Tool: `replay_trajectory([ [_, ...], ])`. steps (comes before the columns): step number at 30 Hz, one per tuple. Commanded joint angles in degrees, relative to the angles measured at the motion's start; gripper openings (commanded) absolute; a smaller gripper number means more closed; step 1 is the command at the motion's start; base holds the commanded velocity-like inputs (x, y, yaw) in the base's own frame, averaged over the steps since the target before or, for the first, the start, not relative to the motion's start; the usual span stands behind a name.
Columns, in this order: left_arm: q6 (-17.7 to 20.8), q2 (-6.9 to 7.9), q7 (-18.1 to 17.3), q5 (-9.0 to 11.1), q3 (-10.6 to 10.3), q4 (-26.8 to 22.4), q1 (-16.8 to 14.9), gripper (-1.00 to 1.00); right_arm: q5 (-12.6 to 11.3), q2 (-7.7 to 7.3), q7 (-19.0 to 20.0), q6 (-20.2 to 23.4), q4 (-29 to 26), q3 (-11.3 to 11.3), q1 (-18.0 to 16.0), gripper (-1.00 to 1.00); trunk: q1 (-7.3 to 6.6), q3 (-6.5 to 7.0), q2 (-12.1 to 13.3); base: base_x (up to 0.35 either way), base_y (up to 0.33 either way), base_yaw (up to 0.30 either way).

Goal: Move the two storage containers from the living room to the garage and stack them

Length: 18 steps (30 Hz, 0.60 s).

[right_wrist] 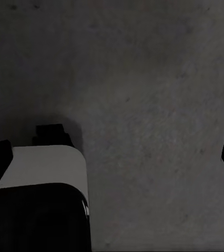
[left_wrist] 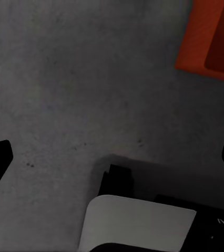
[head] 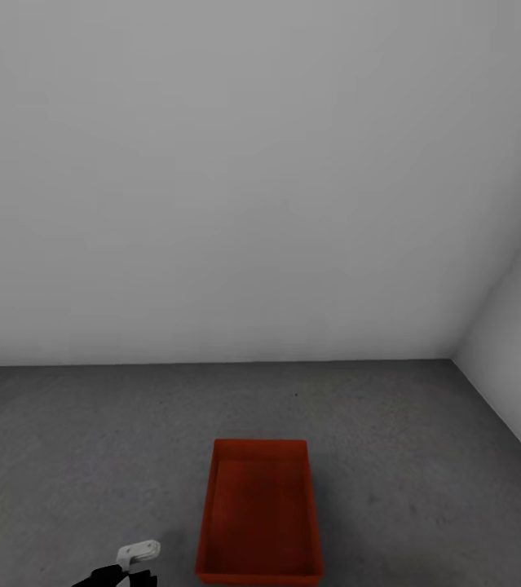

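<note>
One storage container (head: 260, 514) down on the dark grey concrete floor (head: 64, 440) of the garage, open side up, near the corner of the plain white walls (head: 211, 163), nothing inside it and nothing stacked on it yet. Left gripper (left_wrist: 112, 152) hanging just beside the box, fingers spread wide with bare concrete between them, gripping nothing; a corner of the orange-red box at the edge of the left wrist view. Right gripper (right_wrist: 112, 152) likewise spread over bare floor, empty. Judged step: first box placed, second one to fetch from the living room. Best done by backing straight off without nudging the box, then on the return lining the second one up square over these walls and lowering it level before letting go.
</note>
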Motion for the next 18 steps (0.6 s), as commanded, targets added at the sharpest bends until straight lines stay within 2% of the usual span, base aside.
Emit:
replay_trajectory([
  [1,0.2,0.05,0.1,0.4,0.1,0.0,0.0,1.00,-0.6,0.07,0.0,-0.4,0.2,0.4,0.2,1.00,0.00,0.05,0.0,0.000,0.000,-0.073],
  [7,0.2,0.40,0.1,0.4,0.1,0.0,0.0,1.00,-0.6,0.30,1.7,-0.4,0.2,0.4,0.6,1.00,0.00,0.57,0.0,0.000,0.000,-0.077],
  [18,0.2,0.48,0.1,0.5,0.1,0.0,0.1,1.00,-0.7,0.46,2.5,-0.3,0.2,0.4,0.6,1.00,-2.42,3.51,4.4,0.000,0.000,-0.078],
])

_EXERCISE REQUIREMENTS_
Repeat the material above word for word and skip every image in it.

_RESPONSE_
Tool: `replay_trajectory([ [_, ...], ])`. steps (comes before the columns): step number at 30 Hz, one per tuple. Commanded joint angles in degrees, relative to the angles measured at the motion's start; gripper openings (commanded) absolute; a smaller gripper number means more closed; step 1 is the command at the motion's start; base holds the commanded velocity-like inputs (x, y, yaw) in the base's own frame, averaged over the steps since the target before or, for the first, the start, not relative to the motion's start; the usual span stands behind a name.
Columns, in this order: left_arm: q6 (-17.7 to 20.8), q2 (-6.9 to 7.9), q7 (-18.1 to 17.3), q5 (-9.0 to 11.1), q3 (-10.6 to 10.3), q4 (-26.8 to 22.4), q1 (-16.8 to 14.9), gripper (-1.00 to 1.00); right_arm: q5 (-12.6 to 11.3), q2 (-7.7 to 7.3), q7 (-19.0 to 20.0), q6 (-20.2 to 23.4), q4 (-29 to 26), q3 (-11.3 to 11.3), q1 (-18.0 to 16.0), gripper (-1.00 to 1.00); trunk: q1 (-7.3 to 6.6), q3 (-6.5 to 7.0), q2 (-12.1 to 13.3); base: base_x (up to 0.35 either way), base_y (up to 0.33 either way), base_yaw (up to 0.30 either way).

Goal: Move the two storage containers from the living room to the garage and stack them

Length: 18 steps (30 Hz, 0.60 s).

[right_wrist] 
[left_wrist] 
[head] 

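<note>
One storage container (head: 260, 514) down on the dark grey concrete floor (head: 64, 440) of the garage, open side up, near the corner of the plain white walls (head: 211, 163), nothing inside it and nothing stacked on it yet. Left gripper (left_wrist: 112, 152) hanging just beside the box, fingers spread wide with bare concrete between them, gripping nothing; a corner of the orange-red box at the edge of the left wrist view. Right gripper (right_wrist: 112, 152) likewise spread over bare floor, empty. Judged step: first box placed, second one to fetch from the living room. Best done by backing straight off without nudging the box, then on the return lining the second one up square over these walls and lowering it level before letting go.
</note>
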Motion for the next 18 steps (0.6 s), as commanded, targets added at the sharpest bends until straight lines stay within 2% of the usual span, base aside.
Emit:
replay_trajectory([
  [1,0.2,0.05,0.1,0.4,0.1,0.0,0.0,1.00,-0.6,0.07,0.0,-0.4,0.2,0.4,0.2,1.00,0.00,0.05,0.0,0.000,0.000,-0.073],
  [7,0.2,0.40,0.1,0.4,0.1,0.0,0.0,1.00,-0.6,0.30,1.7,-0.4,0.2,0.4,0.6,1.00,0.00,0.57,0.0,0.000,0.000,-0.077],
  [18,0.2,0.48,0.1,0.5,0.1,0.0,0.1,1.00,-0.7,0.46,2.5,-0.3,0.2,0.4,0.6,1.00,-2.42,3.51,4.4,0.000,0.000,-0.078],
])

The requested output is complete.